What to do:
Pick each line containing "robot" out of the records.

= Beginning of Section =

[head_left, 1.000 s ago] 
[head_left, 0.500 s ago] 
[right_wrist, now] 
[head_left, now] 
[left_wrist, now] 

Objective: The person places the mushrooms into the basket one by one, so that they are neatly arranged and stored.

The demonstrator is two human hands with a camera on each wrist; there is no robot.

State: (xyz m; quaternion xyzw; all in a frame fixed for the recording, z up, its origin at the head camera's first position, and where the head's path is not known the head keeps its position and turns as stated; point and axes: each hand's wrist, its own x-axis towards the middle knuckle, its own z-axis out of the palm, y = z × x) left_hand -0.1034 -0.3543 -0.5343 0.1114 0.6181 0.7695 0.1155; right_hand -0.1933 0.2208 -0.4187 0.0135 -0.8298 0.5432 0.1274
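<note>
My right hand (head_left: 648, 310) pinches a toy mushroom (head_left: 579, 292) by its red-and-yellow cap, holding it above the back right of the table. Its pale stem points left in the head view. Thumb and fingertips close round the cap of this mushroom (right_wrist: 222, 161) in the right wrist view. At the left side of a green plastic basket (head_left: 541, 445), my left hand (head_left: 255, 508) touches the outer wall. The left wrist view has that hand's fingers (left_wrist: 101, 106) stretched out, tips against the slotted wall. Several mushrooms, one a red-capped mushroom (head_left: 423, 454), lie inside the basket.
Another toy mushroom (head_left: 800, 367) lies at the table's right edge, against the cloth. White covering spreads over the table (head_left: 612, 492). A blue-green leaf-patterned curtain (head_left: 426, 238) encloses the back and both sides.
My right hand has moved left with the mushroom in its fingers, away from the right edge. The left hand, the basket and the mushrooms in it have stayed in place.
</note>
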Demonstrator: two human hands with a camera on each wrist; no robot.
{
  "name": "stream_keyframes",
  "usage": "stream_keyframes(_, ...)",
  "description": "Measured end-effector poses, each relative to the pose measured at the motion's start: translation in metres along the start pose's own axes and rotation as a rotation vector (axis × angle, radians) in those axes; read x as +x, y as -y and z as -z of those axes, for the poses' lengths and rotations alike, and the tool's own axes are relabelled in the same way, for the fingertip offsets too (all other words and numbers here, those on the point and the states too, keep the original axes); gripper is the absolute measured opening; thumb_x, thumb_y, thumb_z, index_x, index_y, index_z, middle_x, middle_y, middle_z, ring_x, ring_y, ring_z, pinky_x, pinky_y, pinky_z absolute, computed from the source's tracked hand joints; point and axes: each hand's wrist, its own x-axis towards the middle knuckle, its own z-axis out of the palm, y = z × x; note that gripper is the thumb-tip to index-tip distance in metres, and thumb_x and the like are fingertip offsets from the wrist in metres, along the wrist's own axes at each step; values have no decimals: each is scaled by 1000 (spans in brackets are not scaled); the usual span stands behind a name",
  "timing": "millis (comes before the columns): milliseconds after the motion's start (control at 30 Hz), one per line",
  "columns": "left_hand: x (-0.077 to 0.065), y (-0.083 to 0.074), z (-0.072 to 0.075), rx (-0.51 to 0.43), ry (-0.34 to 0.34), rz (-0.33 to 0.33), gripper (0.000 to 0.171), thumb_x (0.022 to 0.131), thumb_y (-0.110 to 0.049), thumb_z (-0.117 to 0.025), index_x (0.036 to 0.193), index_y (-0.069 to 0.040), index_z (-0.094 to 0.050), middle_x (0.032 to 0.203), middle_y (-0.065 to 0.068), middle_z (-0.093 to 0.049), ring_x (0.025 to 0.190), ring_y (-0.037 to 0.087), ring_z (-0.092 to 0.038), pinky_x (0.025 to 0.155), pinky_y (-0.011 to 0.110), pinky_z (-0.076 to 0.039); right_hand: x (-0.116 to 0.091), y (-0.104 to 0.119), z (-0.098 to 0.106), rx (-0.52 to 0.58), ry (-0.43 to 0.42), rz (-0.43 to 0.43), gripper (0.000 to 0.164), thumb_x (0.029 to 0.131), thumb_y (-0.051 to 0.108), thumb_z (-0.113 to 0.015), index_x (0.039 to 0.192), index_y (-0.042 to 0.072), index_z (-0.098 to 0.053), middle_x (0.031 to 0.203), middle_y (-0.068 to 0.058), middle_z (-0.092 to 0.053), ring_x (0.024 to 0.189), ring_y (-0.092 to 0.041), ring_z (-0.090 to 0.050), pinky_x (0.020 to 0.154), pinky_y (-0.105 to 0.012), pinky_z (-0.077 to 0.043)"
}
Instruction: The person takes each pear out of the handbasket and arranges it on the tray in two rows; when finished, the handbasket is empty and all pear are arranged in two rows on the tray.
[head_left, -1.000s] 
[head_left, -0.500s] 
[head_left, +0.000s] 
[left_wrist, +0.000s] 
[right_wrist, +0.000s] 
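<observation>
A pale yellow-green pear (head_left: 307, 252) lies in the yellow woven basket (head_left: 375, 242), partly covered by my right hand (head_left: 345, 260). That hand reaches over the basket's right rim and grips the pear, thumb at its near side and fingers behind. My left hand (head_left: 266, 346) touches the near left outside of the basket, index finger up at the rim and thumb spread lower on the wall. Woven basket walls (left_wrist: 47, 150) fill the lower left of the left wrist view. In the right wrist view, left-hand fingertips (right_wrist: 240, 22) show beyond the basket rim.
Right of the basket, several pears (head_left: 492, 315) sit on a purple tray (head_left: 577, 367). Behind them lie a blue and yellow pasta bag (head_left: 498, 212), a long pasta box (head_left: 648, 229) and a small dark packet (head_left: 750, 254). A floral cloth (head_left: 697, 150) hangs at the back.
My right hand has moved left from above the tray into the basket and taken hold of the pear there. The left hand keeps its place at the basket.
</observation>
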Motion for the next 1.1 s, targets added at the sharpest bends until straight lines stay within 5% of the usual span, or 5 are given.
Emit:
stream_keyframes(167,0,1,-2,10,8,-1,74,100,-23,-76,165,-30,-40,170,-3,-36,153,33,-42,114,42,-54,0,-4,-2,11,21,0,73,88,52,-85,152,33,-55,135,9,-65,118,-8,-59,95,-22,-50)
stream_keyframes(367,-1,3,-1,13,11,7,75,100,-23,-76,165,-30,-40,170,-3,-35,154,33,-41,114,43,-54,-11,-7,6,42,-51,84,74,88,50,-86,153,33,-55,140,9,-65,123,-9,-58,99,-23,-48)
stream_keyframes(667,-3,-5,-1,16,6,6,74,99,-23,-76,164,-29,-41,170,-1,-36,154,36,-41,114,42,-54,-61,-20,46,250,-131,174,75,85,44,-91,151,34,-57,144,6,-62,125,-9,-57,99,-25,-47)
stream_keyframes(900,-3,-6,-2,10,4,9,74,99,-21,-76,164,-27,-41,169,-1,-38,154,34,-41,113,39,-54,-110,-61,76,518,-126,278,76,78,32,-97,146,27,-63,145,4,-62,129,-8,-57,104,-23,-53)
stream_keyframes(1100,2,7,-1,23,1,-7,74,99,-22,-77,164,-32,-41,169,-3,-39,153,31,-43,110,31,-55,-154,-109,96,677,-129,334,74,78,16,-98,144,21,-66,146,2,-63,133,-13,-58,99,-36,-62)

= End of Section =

Solution:
The demonstrator is two human hands with a camera on each wrist; there is no robot.
Demonstrator: two human hands with a camera on each wrist; no robot.

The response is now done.